__Input data__.
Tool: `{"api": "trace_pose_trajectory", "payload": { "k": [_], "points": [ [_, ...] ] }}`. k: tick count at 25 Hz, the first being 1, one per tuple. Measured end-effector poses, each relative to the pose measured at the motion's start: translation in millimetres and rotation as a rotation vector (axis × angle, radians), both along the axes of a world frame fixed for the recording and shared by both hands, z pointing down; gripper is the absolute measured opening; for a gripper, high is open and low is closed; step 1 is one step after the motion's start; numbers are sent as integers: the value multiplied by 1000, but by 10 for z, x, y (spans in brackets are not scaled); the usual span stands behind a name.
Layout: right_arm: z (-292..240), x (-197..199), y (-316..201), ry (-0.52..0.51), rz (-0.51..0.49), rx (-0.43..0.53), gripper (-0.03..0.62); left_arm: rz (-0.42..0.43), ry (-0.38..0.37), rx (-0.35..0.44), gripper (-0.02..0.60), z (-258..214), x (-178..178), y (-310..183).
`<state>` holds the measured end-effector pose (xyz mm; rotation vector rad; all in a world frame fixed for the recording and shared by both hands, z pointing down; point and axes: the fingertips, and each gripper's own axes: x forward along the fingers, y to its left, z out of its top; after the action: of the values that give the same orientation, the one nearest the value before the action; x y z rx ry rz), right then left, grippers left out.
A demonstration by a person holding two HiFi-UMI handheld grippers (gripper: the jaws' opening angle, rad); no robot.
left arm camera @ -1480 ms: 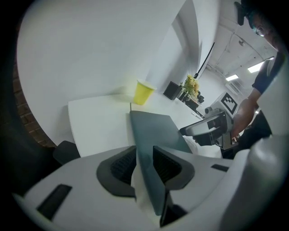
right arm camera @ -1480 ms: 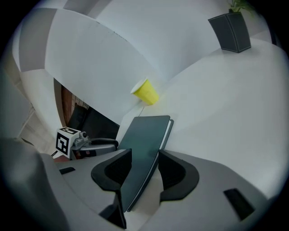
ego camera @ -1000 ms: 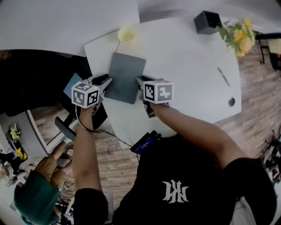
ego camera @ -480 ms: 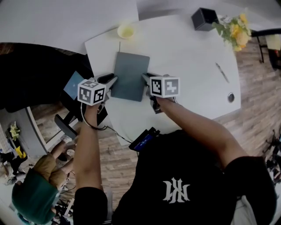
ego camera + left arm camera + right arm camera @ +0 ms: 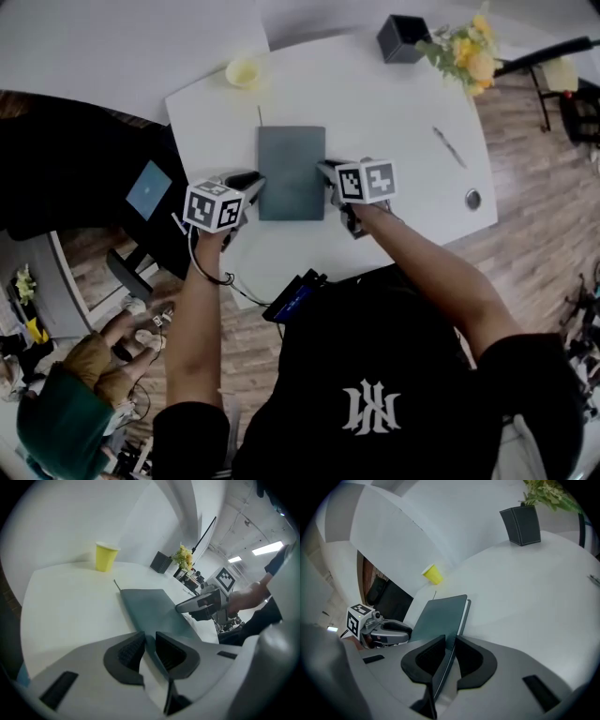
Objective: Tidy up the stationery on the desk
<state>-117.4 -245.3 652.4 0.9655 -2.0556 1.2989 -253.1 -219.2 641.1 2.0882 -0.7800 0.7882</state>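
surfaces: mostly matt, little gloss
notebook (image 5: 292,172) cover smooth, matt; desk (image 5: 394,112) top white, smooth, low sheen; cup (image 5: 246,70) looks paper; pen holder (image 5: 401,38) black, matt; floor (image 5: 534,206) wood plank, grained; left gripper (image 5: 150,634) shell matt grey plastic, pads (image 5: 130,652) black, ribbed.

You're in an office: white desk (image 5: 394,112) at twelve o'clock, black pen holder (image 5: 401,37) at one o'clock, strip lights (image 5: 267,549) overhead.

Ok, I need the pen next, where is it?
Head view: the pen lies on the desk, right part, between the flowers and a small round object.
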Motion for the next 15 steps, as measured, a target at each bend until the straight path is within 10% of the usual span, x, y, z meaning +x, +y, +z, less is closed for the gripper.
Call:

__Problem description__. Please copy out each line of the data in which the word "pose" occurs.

__Result of this exercise__.
Tool: `{"api": "trace_pose_trajectory", "payload": { "k": [_], "points": [ [_, ...] ] }}`. k: tick count at 25 Hz, the first being 1, one per tuple. Measured end-effector poses, each relative to the pose measured at the motion's start: translation in millimetres and rotation as a rotation vector (axis × angle, radians), both along the axes of a world frame fixed for the recording and shared by both hands, z pointing down; gripper is the absolute measured opening; for a gripper, high is open and low is closed; step 1 is one step after the motion's start; numbers are sent as integers: the value multiplied by 1000, but by 10 for z, x, y (spans in brackets are not scaled); the usual span stands behind a name.
`<state>` holds the measured end-effector pose (xyz mm; rotation vector rad; all in a world frame fixed for the recording and shared by both hands, z pointing down; point and axes: the fingertips, and each gripper's own axes: x forward along the fingers, y to its left, z out of its top; after the action: of the values that give the same orientation, the one nearest the value before the action; x y z rx ry rz), right then left, grippers left out.

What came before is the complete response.